What you will do:
Your task is to transcribe the data exactly while omitting each picture.

The records:

=== Section Start ===

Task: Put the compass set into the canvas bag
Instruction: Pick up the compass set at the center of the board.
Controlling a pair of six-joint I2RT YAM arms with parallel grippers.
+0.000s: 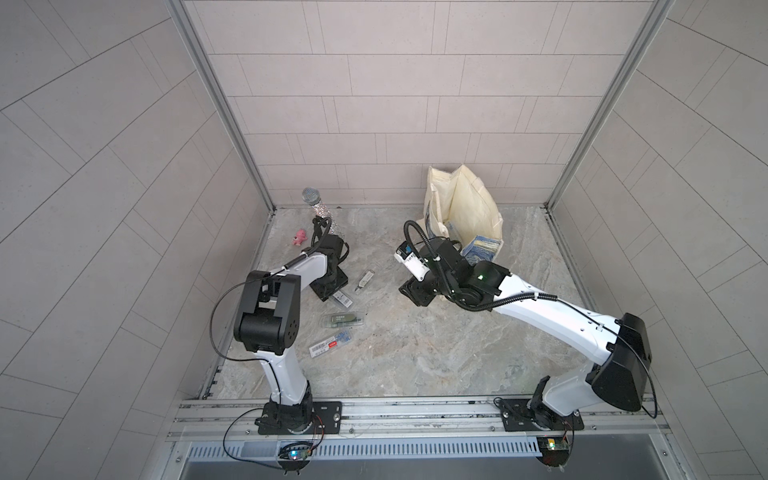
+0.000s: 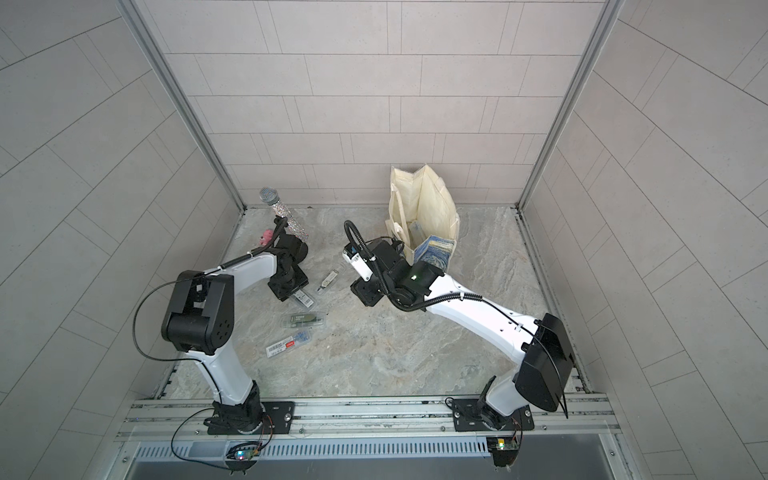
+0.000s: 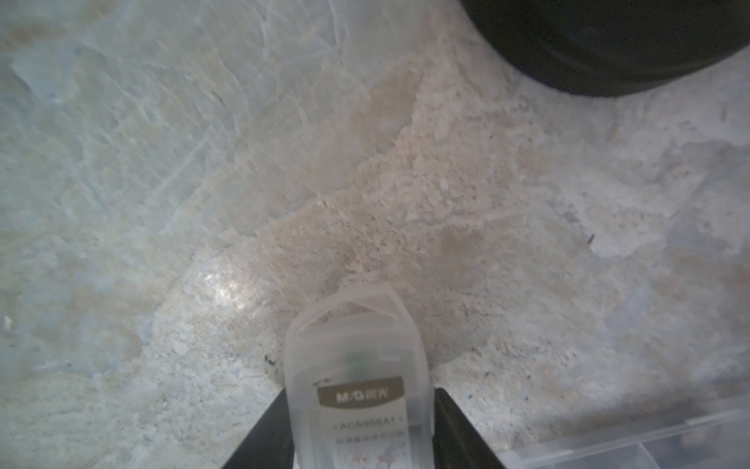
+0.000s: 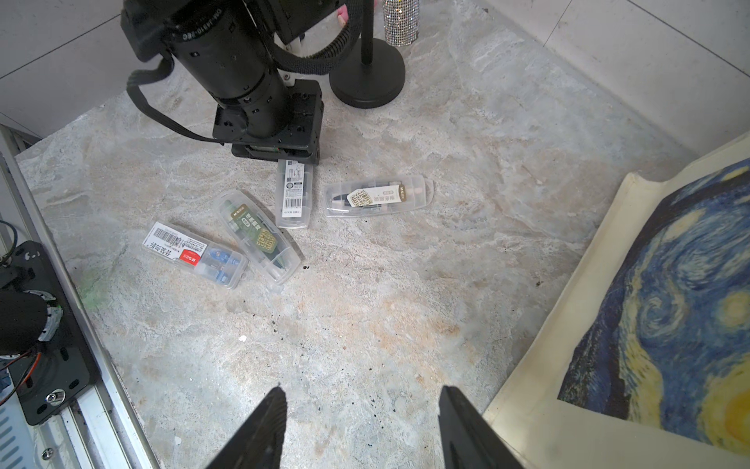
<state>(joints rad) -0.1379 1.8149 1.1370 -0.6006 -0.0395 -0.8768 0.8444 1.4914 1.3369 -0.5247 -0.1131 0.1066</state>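
Observation:
The compass set (image 3: pixel 357 385) is a clear plastic case with a brown label, lying flat on the stone tabletop (image 1: pixel 415 353). My left gripper (image 3: pixel 360 392) points down over one end of it, both black fingers pressed against its long sides. Its barcoded end (image 4: pixel 293 193) sticks out from under the left gripper (image 4: pixel 284 156) in the right wrist view. The canvas bag (image 1: pixel 469 208) stands upright and open at the back right, its cream lining showing. Its blue-and-yellow print (image 4: pixel 669 304) faces my right gripper (image 4: pixel 362 389), which hangs open and empty just above the table beside the bag.
Three more clear cases lie close by: a green-labelled one (image 4: pixel 259 235), a red-labelled one (image 4: pixel 195 253) and a beige-labelled one (image 4: pixel 377 197). A glittery microphone (image 1: pixel 318 205) on a black round-based stand (image 4: pixel 367 77) and a pink toy (image 1: pixel 299 237) sit at the back left.

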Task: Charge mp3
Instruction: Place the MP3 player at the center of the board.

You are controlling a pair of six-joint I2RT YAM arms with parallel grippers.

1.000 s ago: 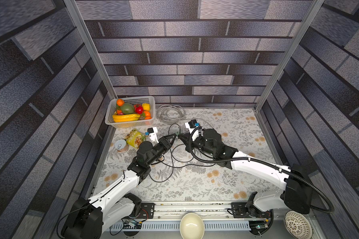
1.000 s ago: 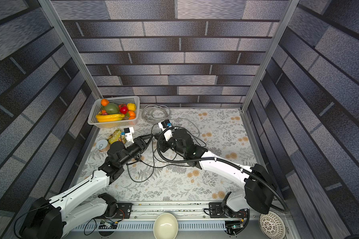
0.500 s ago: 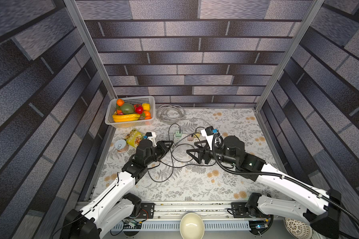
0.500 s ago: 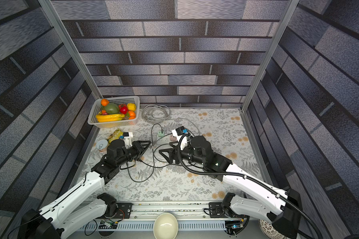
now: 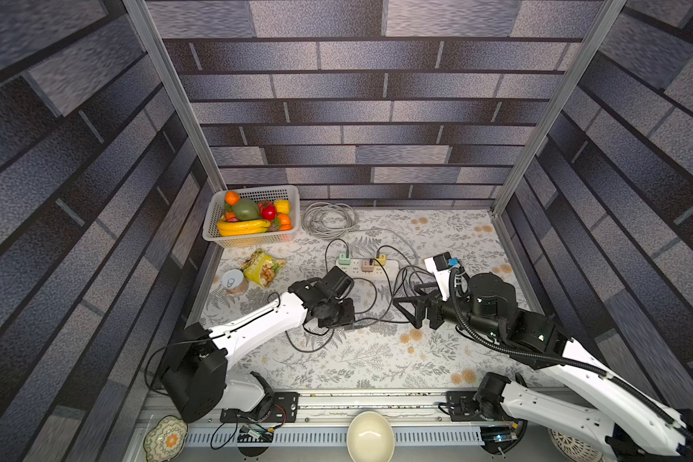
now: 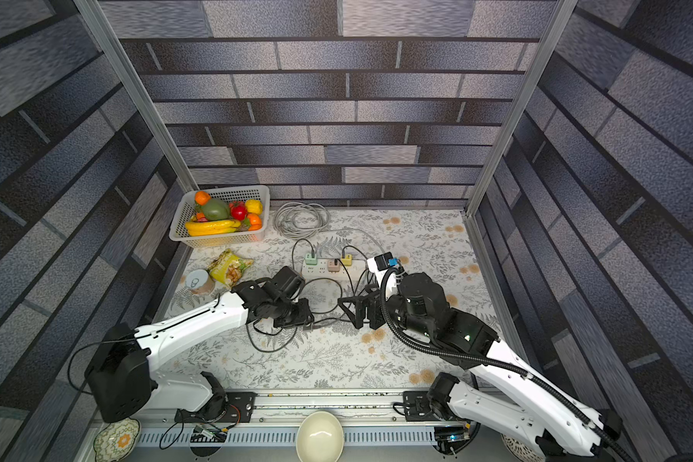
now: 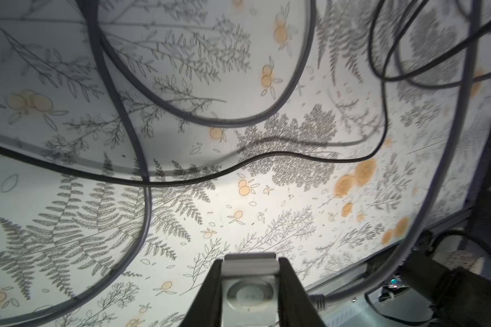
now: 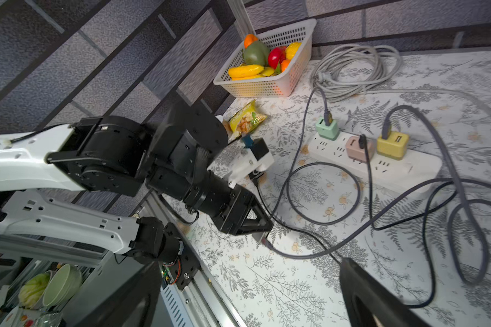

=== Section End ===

Solution for this exercise:
Task: Put the compass set into the canvas bag
Instruction: Pick up the compass set at the center of the board.
Controlling a pair of six-joint I2RT YAM arms with parallel grippers.
+0.000s: 
+0.000s: 
+0.000s: 
+0.000s: 
<state>(joints rad) -0.1379 1.8149 1.1370 -0.6006 -0.0395 -0.8768 0.8444 1.4914 1.3369 -0.5247 -0.1131 0.1066</state>
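Observation:
The compass set (image 3: pixel 357 385) is a clear plastic case with a brown label, lying flat on the stone tabletop (image 1: pixel 415 353). My left gripper (image 3: pixel 360 392) points down over one end of it, both black fingers pressed against its long sides. Its barcoded end (image 4: pixel 293 193) sticks out from under the left gripper (image 4: pixel 284 156) in the right wrist view. The canvas bag (image 1: pixel 469 208) stands upright and open at the back right, its cream lining showing. Its blue-and-yellow print (image 4: pixel 669 304) faces my right gripper (image 4: pixel 362 389), which hangs open and empty just above the table beside the bag.
Three more clear cases lie close by: a green-labelled one (image 4: pixel 259 235), a red-labelled one (image 4: pixel 195 253) and a beige-labelled one (image 4: pixel 377 197). A glittery microphone (image 1: pixel 318 205) on a black round-based stand (image 4: pixel 367 77) and a pink toy (image 1: pixel 299 237) sit at the back left.
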
Task: Charge mp3
Instruction: Place the MP3 player at the center of the board.

You are controlling a pair of six-joint I2RT YAM arms with parallel grippers.

1.000 s ago: 
1.000 s ago: 
0.500 s ago: 
0.500 s ago: 
now: 
now: 
now: 
now: 

What the answer needed to say has been said.